Sir Peregrine Wortshorne famously cautioned the Conservatives after the 1987 General Election victory against “bourgeois triumphalism”. As the son of a baronet George Osborne can hardly be accused of being “bourgeois”. Yet the tone of his speech of his speech carefully avoided triumphalism. So instead the pundits criticised it for being dull.
However there was a pretty radical announcement included. The Uniform Business Rate will also be abolished. That might be dull (for those who don’t have to pay it) but it is not trivial. Local government will be able to keep the rates they collect from local businesses. Power over £26 billion of revenue from business rates will be devolved.

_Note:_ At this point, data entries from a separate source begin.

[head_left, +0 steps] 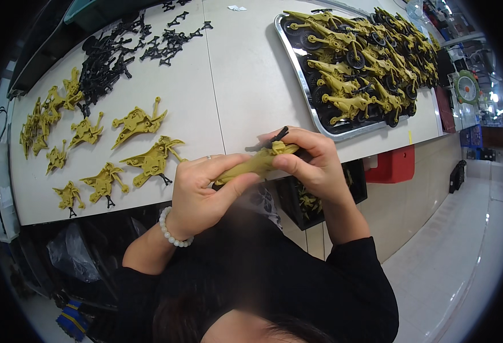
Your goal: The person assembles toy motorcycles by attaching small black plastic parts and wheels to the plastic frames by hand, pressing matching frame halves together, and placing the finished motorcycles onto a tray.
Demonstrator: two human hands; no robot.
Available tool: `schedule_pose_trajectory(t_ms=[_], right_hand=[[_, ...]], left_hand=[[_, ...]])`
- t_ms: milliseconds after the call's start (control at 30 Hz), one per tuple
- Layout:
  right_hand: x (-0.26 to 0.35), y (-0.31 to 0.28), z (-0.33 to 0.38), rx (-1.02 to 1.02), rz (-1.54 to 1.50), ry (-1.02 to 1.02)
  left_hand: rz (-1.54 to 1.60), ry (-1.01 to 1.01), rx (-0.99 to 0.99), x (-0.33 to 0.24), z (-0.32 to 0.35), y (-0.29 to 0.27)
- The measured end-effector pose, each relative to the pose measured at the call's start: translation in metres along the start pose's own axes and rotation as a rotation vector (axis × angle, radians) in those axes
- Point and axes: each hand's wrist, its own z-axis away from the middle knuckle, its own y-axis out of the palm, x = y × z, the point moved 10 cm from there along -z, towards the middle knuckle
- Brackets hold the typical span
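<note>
Between both hands, above the table's front edge, is a yellow toy motorcycle body (255,166) with a black piece (280,135) sticking up at its right end. My left hand (203,186) is closed round the body's left part, thumb on the near side. My right hand (314,163) pinches the right end beside the black piece. Fingers hide much of the toy. To the left lie several loose yellow body parts (140,123), some of them with small black pieces attached, such as the yellow body (154,162) nearest my left hand.
A metal tray (320,123) at the back right holds many yellow toy motorcycles with black wheels. Black small parts (106,63) are heaped at the back left, beside a pile of yellow parts (48,114). Below the table edge are a black bin (354,180) and a red bin (391,167).
</note>
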Motion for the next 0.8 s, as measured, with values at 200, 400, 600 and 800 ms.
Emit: schedule_pose_trajectory(t_ms=[200,400,600,800], right_hand=[[-0.003,0.008,-0.004,0.018,0.158,-0.033],[-0.014,0.013,-0.013,0.051,-0.266,0.143],[-0.017,0.016,-0.002,0.054,-0.232,0.094],[-0.003,0.022,0.001,-0.101,-0.046,-0.063]], left_hand=[[0.114,-0.281,0.073,0.027,0.003,0.003],[0.422,-0.459,0.092,0.04,0.008,0.01],[0.725,-0.363,-0.081,0.044,0.005,-0.003],[0.556,-0.181,-0.186,0.036,0.009,-0.01]])
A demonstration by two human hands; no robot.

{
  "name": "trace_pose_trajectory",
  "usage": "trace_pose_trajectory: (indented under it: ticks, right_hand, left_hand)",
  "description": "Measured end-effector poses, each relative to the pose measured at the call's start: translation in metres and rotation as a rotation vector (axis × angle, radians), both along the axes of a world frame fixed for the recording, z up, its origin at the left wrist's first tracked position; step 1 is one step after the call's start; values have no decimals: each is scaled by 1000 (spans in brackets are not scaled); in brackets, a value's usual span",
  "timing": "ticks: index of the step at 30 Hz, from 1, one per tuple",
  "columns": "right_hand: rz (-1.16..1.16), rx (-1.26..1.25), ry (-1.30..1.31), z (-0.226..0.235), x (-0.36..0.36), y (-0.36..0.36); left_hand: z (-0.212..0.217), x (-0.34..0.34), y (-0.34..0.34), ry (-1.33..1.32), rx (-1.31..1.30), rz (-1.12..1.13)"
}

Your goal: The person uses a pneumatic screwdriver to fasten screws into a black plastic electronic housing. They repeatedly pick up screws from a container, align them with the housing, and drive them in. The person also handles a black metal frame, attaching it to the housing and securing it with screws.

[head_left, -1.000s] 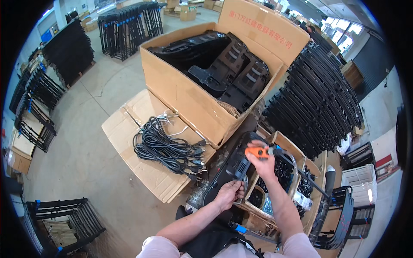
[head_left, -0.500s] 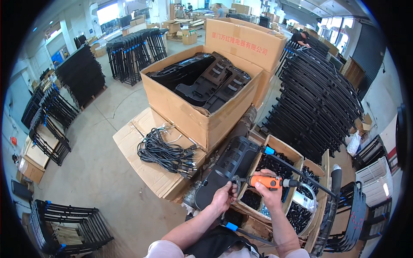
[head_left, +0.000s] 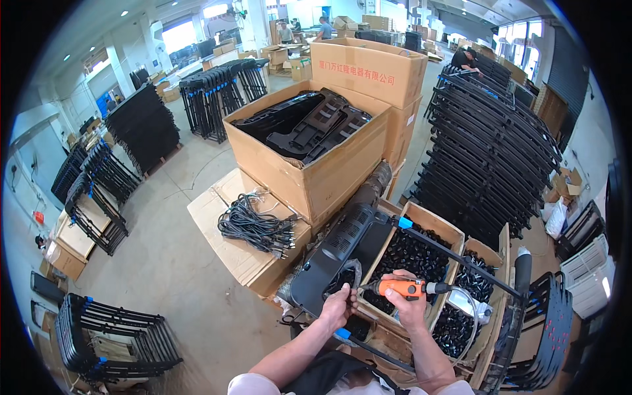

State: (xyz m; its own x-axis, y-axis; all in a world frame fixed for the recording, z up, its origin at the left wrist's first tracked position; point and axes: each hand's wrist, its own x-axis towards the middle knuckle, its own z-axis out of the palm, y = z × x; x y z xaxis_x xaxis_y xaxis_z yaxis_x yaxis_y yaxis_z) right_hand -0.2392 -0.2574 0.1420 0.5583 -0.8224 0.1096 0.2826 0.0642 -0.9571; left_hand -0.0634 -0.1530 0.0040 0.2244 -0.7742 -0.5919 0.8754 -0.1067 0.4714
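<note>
My right hand is wrapped round an orange power screwdriver, its tip pointing left toward my left hand. A clear hose or cord trails from the tool's rear end. My left hand has its fingers pinched together just short of that tip; whatever they hold is too small to make out. Beside the left fingers lies a black housing with a rounded, slotted cover. It sits by a black frame bar with a blue sleeve, which crosses over the parts bins.
Wooden bins of small black parts stand at right. A bundle of black cables lies on a carton at left. Behind, a large open box holds black plastic panels. Stacked black frames rise on the right.
The whole view has tilted and shifted slightly. The screwdriver has moved a little left and down, with its tip still close to my left fingers. More of the black-parts bin shows.
</note>
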Motion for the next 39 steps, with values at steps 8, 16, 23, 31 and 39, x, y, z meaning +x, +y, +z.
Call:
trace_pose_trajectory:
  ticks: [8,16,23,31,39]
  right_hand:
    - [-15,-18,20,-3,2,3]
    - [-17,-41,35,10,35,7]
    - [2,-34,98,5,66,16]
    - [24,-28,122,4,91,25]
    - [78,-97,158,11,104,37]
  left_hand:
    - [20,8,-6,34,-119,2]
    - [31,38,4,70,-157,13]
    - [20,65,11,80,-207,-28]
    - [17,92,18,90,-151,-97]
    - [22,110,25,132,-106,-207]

Councils will have the power to cut Business Rates. Those with directly elected mayors will be able to increase business rates – if the for spending on local infrastructure projects, within a cap of 2p on the rate, and as long as they win the support of local business.

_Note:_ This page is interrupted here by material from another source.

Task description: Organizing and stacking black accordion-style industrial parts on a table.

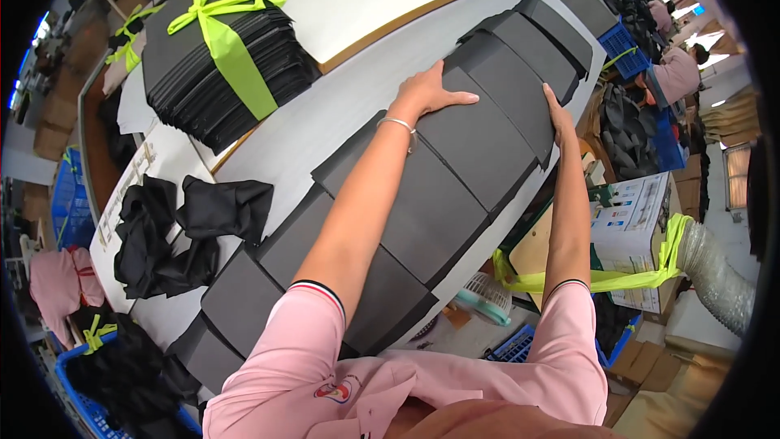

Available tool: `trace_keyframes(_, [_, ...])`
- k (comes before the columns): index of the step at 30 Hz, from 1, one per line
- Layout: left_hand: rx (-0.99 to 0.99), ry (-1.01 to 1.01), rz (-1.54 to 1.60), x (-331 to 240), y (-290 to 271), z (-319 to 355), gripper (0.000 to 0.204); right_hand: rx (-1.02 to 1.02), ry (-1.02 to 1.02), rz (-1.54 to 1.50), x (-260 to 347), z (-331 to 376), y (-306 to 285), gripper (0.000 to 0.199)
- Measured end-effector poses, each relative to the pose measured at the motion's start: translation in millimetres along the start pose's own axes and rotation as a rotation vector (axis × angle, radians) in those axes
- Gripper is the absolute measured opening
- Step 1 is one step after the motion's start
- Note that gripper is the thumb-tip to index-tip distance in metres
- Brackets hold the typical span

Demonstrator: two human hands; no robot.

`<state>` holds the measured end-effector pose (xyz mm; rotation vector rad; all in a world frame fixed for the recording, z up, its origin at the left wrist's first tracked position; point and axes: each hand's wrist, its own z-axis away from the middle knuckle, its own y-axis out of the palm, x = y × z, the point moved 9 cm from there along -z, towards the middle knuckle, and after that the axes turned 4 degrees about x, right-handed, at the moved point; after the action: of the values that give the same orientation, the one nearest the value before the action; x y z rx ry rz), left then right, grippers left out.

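Overlapping dark grey flat panels [439, 187] lie in a long row, slanting across the white table from lower left to upper right. My left hand [431, 93] rests on the far edge of the row, thumb stretched out over a panel and fingers apart. At the near edge, my right hand [558, 116] lies against the panels' side with its fingers extended; its thumb is hidden. Beyond both hands, a curved end panel [556, 32] rises slightly at the row's far right end.
A thick stack of black sheets [219, 57], tied with yellow-green ribbon, stands at the far left. Crumpled black cloth pieces [187, 228] lie beside the row. To the right are a carton [634, 219] and a silver duct hose [715, 272]. Other people [678, 77] sit farther off.
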<state>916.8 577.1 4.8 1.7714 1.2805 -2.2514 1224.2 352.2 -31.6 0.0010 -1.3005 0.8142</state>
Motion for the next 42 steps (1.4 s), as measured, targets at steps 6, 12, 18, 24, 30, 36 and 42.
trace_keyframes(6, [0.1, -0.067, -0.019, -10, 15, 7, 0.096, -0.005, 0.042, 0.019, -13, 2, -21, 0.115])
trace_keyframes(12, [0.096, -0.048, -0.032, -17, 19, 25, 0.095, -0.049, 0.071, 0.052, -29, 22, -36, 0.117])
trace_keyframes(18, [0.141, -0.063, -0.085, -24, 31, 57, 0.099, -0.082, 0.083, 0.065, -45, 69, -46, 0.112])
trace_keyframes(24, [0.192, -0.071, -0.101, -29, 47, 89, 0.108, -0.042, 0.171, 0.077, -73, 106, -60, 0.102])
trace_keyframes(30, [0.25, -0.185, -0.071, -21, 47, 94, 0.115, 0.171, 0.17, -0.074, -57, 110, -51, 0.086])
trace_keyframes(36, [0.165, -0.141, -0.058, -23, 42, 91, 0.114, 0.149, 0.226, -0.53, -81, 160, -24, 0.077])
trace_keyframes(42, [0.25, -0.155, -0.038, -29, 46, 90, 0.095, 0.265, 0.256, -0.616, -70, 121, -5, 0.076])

“Local authorities will be able to cut business rates as much as they like,” as Mr Osborne put it.
Mark Littlewood, the Director General at the Institute of Economic Affairs, said:
“For too long, governments have devolved spending powers without decentralising the power to collect tax. Today’s announcement to devolve business rates and allow councils to collect revenues locally is brilliant news. Not only will it create better incentives for councils to encourage local economic growth, it will also instill discipline as their decisions will affect where businesses locate and the wider prosperity of the area.”
Simon Walker, the Director General of the Institute of Directors, said:
“Businesses are excited about the prospects for devolution, and the promise to devolve business rates will give local authorities a greater stake in the success of their local economy. Businesses have been clear that they want enterprise to be put at the heart of the devolution agenda, and the Chancellor appears to be doing just that. More than sixty per cent of IoD members back local politicians being given the power to set business rates.
“We hope this new deal will pave the way for councils to use these new powers to attract businesses and regenerate high-streets. While businesses support devolution, they will not stand for local politicians using it as an excuse to hike taxes. More than half of IoD members were concerned devolution would lead to higher taxes. Councils must avoid the temptation to increase rates to raise revenues, and instead compete to attract businesses to the area, which will bring jobs and wealth.”
I agree with Mark and Simon.
The reaction of the BBC was that poorer areas with fewer businesses would inevitably lose out. On the contrary – those areas have the greatest potential to secure a competitive advantage by slashing Business Rates.
Anyway now local politicians will be able to choose. They will be accountable for their choices and whether their choices result in more or fewer windows on their high streets being boarded up.
No longer will they be able to shrug, shuffle along and tell their voters that it is nothing to do with them.